Another case where web scraping has caused another issue is with TV schedules. With the MythTV craze a few years ago, many open source users were using MythTV to record programs via their TV card. It’s a great technology, however the schedule is not provided in the cable TV feed, at least in an unencrypted manner. Users had to resort to scrapping television sites for publicly available “copyrighted” schedules.

The Poker-bots are a little bit of an ethical issue. This is something that differs from the real world rules of the game. When playing poker outside of the internet, players do not have access to real-time statistic tools. Online poker providers aggressively fight against the bots. It makes sense; bots can perform the calculations a lot faster than humans can.

Service providers try to block scrapers in a few different ways. The end of the Wikipedia article lists more; this is a shortened version. Web sites try to deny/misinform scrapers in a few manners: profile the web request traffic (clients that have difficulty with cookies, and do not load JavaScript/images are big warning signs), block the requesting provider, provide “invisible false data” (honeypot-like paths on the content), etc. Application-based services [Pokerbots] are more focused on trying to look for processes that may influence the running executable, securing the internal message handling, and sometimes record the session (also typically done on MMORPGs)

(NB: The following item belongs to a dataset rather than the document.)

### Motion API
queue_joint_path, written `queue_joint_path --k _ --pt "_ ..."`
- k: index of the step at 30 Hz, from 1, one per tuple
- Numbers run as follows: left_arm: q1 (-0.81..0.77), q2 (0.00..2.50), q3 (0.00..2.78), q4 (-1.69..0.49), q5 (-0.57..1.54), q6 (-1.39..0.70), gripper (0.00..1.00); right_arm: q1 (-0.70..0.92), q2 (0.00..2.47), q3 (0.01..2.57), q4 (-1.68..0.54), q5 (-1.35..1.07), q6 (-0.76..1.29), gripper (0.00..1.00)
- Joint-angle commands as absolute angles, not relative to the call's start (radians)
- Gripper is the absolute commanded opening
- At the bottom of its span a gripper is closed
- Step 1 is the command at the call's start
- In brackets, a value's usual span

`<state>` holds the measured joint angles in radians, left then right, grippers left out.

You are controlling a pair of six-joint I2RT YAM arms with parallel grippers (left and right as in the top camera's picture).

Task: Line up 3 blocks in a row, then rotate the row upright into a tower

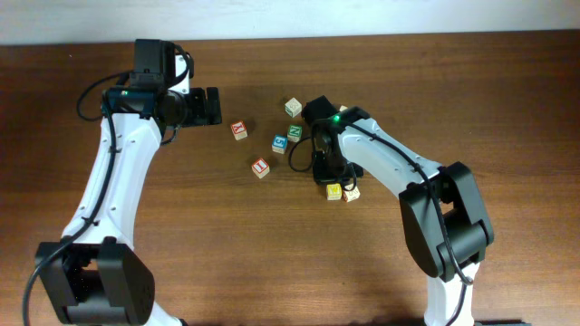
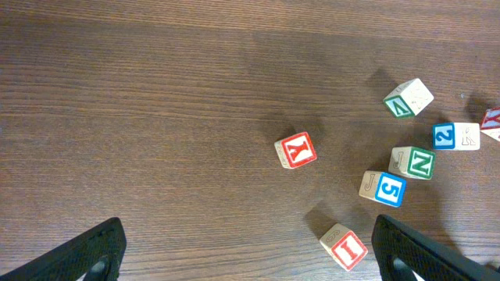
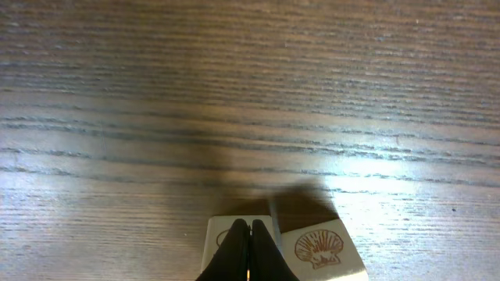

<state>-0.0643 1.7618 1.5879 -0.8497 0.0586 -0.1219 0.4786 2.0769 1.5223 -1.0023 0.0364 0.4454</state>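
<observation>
At the left of the table (image 1: 227, 263), your left fingers (image 2: 94, 250) stand spread wide with nothing between them, above bare wood and well apart from all three task blocks. Moving right, a red-lettered block (image 2: 296, 150) lies alone nearest those fingers. A second red-lettered block (image 2: 344, 247) sits nearer the table's front edge, just inside the right-hand tip in the left wrist view. Next comes the blue block (image 2: 383, 189), its blue face showing a white 5. It rests flat on the wood, just beside a green N block (image 2: 413, 163) and apart from both sets of fingers. Beyond these lie another blue-faced block (image 2: 455, 136) marked 2 and a tilted green-lettered block (image 2: 408, 98). Farther right, your right fingers (image 3: 241, 254) are pressed fully together, tip against tip, with nothing clamped between them. From overhead they come down at the far edge of the yellow block (image 1: 334, 191). The cream block (image 1: 351, 193) sits just to its right, and the two look to be touching. In the right wrist view the closed tips lie over the left block of this pair, close to the seam. The neighbouring block shows a pale face with a brown shell drawing. You cannot tell from that close view which of the two is the yellow one. You also cannot tell whether the tips are touching the block beneath them.
</observation>
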Motion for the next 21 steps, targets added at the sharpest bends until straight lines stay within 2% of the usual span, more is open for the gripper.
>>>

In the three cases, my point is not to argue why the service is justified in attempting to block them, my point is that the service providers are ignoring an untapped secondary market. Those service providers have refused to address the needs of this market – or maybe just haven’t seen the market as viable, and are merely ignoring it.

If people wish to make poker bots, create a service that allows just the bots to compete against each other. The developers of these bots are [generally] interested in the technology, not so much the part about ripping-off non-bot users.

For airlines, do not try to hide your data. Open up API keys for individual users. If an individual user is trying to abuse the data to resell it, to create a Hipmunk/Kayak clone, revoke the key. Even if the individual user’s service request don’t fit the profile; there are ways of catching this behavior. Mapmakers have solved this problem a long time ago by creating trap streets. Scrapers are typically used as a last resort, they’re used to do something that the current process is made very difficult to do.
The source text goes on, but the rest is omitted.